_EXERCISE BRIEF:_ What follows is a listing; restate every line of it word for word.

_THE DATA:_
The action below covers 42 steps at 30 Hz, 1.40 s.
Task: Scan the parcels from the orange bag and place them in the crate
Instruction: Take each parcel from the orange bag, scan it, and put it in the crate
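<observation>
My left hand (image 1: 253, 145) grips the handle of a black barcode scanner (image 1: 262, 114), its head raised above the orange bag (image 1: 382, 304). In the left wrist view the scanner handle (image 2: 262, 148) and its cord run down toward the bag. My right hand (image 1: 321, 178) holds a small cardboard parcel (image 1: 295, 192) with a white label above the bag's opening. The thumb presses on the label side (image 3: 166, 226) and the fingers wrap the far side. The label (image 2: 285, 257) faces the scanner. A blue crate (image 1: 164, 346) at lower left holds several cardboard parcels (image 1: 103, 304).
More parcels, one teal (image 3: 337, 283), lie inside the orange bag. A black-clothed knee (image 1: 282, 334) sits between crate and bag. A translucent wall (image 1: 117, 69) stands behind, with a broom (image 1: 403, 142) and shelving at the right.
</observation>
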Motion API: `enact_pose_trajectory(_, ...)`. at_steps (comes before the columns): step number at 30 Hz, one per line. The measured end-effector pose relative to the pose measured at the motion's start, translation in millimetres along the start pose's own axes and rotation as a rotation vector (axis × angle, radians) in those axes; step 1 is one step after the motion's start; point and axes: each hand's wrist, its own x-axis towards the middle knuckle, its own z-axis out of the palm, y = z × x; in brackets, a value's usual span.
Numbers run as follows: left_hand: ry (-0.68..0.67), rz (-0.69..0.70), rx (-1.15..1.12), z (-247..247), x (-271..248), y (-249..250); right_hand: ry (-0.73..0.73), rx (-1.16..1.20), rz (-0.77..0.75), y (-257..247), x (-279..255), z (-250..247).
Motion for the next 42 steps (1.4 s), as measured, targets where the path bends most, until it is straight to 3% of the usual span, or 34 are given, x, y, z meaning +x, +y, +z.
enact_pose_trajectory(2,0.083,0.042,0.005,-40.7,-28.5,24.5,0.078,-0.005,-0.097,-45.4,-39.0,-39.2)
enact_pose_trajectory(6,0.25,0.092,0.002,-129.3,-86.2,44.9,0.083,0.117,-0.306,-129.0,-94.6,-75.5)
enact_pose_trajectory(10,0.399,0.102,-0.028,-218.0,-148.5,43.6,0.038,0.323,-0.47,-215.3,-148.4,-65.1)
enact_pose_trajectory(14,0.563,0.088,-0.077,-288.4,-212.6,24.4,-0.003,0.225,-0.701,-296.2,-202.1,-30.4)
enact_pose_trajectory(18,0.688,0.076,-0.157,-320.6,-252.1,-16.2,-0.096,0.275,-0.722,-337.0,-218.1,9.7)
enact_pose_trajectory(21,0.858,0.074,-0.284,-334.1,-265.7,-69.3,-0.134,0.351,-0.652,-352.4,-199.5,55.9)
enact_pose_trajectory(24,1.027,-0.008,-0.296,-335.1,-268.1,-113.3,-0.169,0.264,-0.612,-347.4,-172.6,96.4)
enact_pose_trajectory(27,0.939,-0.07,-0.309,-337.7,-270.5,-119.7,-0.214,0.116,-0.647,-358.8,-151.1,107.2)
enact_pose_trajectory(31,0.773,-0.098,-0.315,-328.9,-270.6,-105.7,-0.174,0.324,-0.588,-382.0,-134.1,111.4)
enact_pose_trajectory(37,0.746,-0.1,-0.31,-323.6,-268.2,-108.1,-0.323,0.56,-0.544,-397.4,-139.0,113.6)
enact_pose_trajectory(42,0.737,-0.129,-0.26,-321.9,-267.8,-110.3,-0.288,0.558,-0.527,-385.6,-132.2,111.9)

_SOLUTION TO THE EXERCISE:_
The action below covers 42 steps at 30 Hz, 1.40 s.
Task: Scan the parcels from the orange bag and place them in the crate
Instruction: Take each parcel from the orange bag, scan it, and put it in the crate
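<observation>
My left hand (image 1: 253, 145) grips the handle of a black barcode scanner (image 1: 262, 114), its head raised above the orange bag (image 1: 382, 304). In the left wrist view the scanner handle (image 2: 262, 148) and its cord run down toward the bag. My right hand (image 1: 321, 178) holds a small cardboard parcel (image 1: 295, 192) with a white label above the bag's opening. The thumb presses on the label side (image 3: 166, 226) and the fingers wrap the far side. The label (image 2: 285, 257) faces the scanner. A blue crate (image 1: 164, 346) at lower left holds several cardboard parcels (image 1: 103, 304).
More parcels, one teal (image 3: 337, 283), lie inside the orange bag. A black-clothed knee (image 1: 282, 334) sits between crate and bag. A translucent wall (image 1: 117, 69) stands behind, with a broom (image 1: 403, 142) and shelving at the right.
</observation>
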Motion API: `enact_pose_trajectory(_, ...)`. at_steps (comes before the columns): step number at 30 Hz, one per line. The measured end-effector pose relative to the pose measured at the motion's start, translation in millimetres along the start pose's own axes and rotation as a rotation vector (axis × angle, radians) in those axes; step 1 is one step after the motion's start; point and axes: each hand's wrist, its own x-axis towards the middle knuckle, its own z-axis out of the palm, y = z × x; in brackets, a value's usual span.
Numbers run as follows: left_hand: ry (-0.68..0.67), rz (-0.69..0.70), rx (-1.15..1.12), z (-247..247), x (-271..248), y (-249..250); right_hand: ry (-0.73..0.73), rx (-1.16..1.20), rz (-0.77..0.75), y (-257..247), x (-279..255), z (-250..247).
Motion for the next 42 steps (1.4 s), as measured, targets where the path bends most, until it is straight to 3% of the usual span, or 34 are given, x, y, z meaning +x, +y, +z.
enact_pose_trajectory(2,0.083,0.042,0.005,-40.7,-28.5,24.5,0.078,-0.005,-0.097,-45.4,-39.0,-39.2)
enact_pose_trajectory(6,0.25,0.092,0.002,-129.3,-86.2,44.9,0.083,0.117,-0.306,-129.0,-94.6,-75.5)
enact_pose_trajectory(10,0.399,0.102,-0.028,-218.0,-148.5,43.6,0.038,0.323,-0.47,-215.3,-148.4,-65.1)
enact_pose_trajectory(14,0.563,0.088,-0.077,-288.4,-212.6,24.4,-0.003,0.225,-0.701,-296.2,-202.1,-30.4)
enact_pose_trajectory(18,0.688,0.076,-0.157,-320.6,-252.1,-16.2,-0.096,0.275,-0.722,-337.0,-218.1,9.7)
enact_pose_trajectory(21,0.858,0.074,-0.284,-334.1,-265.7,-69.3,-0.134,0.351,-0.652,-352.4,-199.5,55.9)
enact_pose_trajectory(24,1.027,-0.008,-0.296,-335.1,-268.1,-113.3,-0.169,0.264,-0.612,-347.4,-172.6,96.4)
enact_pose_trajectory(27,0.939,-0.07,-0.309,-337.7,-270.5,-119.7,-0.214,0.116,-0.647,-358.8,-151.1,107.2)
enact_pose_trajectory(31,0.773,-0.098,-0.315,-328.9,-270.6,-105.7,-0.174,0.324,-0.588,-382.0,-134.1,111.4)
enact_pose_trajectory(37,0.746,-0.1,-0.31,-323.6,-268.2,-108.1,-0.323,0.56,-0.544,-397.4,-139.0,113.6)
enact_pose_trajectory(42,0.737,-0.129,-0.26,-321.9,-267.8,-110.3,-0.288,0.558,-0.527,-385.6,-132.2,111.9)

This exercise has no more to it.